• _WHAT TO WORK ON_
Output the listing below in full, exactly as written.

• _EXERCISE DATA_

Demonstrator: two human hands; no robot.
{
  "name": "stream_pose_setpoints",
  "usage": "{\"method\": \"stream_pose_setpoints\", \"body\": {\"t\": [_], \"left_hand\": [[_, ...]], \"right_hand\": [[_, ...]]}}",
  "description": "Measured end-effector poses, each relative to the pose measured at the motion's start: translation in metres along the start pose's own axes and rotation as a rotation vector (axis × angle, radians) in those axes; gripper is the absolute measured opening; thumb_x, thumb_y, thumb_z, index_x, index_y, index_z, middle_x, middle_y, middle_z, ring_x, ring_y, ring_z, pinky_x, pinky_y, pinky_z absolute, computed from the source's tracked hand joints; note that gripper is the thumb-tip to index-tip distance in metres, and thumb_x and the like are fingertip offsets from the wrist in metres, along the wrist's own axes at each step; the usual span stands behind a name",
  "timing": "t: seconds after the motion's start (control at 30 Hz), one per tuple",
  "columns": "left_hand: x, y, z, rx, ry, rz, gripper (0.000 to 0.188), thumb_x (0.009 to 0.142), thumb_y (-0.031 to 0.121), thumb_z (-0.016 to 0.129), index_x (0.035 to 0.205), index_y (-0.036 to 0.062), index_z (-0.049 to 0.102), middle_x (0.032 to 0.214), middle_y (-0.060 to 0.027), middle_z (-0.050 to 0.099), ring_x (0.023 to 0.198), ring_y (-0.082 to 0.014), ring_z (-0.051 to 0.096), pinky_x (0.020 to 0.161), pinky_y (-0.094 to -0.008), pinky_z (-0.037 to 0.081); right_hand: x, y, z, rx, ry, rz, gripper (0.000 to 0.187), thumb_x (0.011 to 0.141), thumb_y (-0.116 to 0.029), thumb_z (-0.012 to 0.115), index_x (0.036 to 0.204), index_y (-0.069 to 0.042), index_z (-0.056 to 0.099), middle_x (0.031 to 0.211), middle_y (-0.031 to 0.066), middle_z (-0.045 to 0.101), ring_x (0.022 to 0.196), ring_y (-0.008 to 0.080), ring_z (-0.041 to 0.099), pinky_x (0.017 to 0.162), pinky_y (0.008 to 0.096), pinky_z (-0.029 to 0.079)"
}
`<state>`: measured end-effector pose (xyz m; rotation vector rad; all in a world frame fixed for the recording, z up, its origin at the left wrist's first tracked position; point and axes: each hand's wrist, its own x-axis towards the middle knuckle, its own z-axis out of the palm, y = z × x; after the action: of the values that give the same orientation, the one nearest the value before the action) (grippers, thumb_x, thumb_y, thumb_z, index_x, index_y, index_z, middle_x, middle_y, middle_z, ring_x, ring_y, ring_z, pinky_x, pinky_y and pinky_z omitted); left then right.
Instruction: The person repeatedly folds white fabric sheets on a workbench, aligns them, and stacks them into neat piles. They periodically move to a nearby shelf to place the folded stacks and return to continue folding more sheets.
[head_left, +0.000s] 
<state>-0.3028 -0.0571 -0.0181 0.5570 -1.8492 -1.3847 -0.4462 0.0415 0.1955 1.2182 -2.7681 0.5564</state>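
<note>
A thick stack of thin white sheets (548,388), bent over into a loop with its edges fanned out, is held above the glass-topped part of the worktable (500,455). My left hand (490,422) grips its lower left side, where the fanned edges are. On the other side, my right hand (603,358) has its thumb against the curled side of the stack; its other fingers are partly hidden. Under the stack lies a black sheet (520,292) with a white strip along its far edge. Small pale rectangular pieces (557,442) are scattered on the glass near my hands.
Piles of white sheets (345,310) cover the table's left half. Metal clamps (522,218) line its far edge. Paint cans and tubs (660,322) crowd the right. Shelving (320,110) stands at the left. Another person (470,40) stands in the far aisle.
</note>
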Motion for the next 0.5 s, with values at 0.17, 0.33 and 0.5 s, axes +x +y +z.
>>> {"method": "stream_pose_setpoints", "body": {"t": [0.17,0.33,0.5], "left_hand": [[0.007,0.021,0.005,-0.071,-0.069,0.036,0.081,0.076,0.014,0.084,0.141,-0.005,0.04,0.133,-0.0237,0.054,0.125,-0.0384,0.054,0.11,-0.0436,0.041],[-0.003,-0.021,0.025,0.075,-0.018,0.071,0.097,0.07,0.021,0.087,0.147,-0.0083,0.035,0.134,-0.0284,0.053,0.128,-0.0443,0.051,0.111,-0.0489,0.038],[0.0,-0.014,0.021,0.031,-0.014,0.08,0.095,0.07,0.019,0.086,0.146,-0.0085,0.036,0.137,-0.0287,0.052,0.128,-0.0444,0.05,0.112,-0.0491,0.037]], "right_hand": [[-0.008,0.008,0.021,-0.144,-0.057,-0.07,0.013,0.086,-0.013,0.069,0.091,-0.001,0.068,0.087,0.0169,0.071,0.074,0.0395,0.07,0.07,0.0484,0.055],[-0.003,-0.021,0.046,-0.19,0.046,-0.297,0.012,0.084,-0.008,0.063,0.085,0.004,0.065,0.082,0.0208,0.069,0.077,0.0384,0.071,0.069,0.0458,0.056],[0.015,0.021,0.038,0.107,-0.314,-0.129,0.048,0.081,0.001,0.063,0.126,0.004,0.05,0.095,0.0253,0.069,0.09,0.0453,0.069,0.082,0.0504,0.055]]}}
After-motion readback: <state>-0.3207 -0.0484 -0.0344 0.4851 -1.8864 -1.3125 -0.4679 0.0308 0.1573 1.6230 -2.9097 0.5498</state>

• _TASK ANSWER_
Demonstrator: two human hands; no robot.
{
  "name": "stream_pose_setpoints",
  "usage": "{\"method\": \"stream_pose_setpoints\", \"body\": {\"t\": [_], \"left_hand\": [[_, ...]], \"right_hand\": [[_, ...]]}}",
  "description": "Measured end-effector poses, each relative to the pose measured at the motion's start: translation in metres along the start pose's own axes and rotation as a rotation vector (axis × angle, radians) in those axes; gripper is the absolute measured opening; thumb_x, thumb_y, thumb_z, index_x, index_y, index_z, middle_x, middle_y, middle_z, ring_x, ring_y, ring_z, pinky_x, pinky_y, pinky_z absolute, computed from the source's tracked hand joints; note that gripper is the thumb-tip to index-tip distance in metres, and thumb_x and the like are fingertip offsets from the wrist in metres, along the wrist's own axes at each step; the usual span stands behind a name",
  "timing": "t: seconds after the motion's start (control at 30 Hz), one per tuple",
  "columns": "left_hand: x, y, z, rx, ry, rz, gripper (0.000 to 0.188), thumb_x (0.009 to 0.142), thumb_y (-0.031 to 0.121), thumb_z (-0.016 to 0.129), index_x (0.035 to 0.205), index_y (-0.036 to 0.062), index_z (-0.049 to 0.102), middle_x (0.032 to 0.214), middle_y (-0.060 to 0.027), middle_z (-0.050 to 0.099), ring_x (0.023 to 0.198), ring_y (-0.082 to 0.014), ring_z (-0.051 to 0.096), pinky_x (0.020 to 0.161), pinky_y (-0.094 to -0.008), pinky_z (-0.037 to 0.081); right_hand: x, y, z, rx, ry, rz, gripper (0.000 to 0.187), thumb_x (0.011 to 0.141), thumb_y (-0.116 to 0.029), thumb_z (-0.012 to 0.115), index_x (0.036 to 0.204), index_y (-0.069 to 0.042), index_z (-0.056 to 0.099), middle_x (0.031 to 0.211), middle_y (-0.031 to 0.066), middle_z (-0.045 to 0.101), ring_x (0.022 to 0.196), ring_y (-0.008 to 0.080), ring_z (-0.041 to 0.099), pinky_x (0.017 to 0.162), pinky_y (0.008 to 0.096), pinky_z (-0.029 to 0.079)"
}
`<state>`: measured end-effector pose (xyz m; rotation vector rad; all in a world frame fixed for the recording, z up, its origin at the left wrist's first tracked position; point and axes: each hand's wrist, its own x-axis towards the middle knuckle, its own z-axis out of the palm, y = z × x; after the action: of the values that give the same orientation, the one nearest the value before the action) (grippers, thumb_x, thumb_y, thumb_z, index_x, index_y, index_z, middle_x, middle_y, middle_z, ring_x, ring_y, ring_z, pinky_x, pinky_y and pinky_z omitted); left then right.
Instruction: The person repeatedly folds white fabric sheets on a workbench, aligns them, and stacks them into neat piles. They periodically move to a nearby shelf to place the folded stacks and return to continue folding more sheets.
[head_left, +0.000s] 
<state>-0.3028 -0.0571 -0.0181 0.5570 -1.8492 -1.3847 -0.4462 0.0415 0.1955 1.2182 -2.7681 0.5564</state>
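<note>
A thick stack of thin white sheets (548,388), bent over into a loop with its edges fanned out, is held above the glass-topped part of the worktable (500,455). My left hand (490,422) grips its lower left side, where the fanned edges are. On the other side, my right hand (603,358) has its thumb against the curled side of the stack; its other fingers are partly hidden. Under the stack lies a black sheet (520,292) with a white strip along its far edge. Small pale rectangular pieces (557,442) are scattered on the glass near my hands.
Piles of white sheets (345,310) cover the table's left half. Metal clamps (522,218) line its far edge. Paint cans and tubs (660,322) crowd the right. Shelving (320,110) stands at the left. Another person (470,40) stands in the far aisle.
</note>
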Motion for the next 0.5 s, with values at 0.17, 0.33 and 0.5 s, axes +x +y +z.
>>> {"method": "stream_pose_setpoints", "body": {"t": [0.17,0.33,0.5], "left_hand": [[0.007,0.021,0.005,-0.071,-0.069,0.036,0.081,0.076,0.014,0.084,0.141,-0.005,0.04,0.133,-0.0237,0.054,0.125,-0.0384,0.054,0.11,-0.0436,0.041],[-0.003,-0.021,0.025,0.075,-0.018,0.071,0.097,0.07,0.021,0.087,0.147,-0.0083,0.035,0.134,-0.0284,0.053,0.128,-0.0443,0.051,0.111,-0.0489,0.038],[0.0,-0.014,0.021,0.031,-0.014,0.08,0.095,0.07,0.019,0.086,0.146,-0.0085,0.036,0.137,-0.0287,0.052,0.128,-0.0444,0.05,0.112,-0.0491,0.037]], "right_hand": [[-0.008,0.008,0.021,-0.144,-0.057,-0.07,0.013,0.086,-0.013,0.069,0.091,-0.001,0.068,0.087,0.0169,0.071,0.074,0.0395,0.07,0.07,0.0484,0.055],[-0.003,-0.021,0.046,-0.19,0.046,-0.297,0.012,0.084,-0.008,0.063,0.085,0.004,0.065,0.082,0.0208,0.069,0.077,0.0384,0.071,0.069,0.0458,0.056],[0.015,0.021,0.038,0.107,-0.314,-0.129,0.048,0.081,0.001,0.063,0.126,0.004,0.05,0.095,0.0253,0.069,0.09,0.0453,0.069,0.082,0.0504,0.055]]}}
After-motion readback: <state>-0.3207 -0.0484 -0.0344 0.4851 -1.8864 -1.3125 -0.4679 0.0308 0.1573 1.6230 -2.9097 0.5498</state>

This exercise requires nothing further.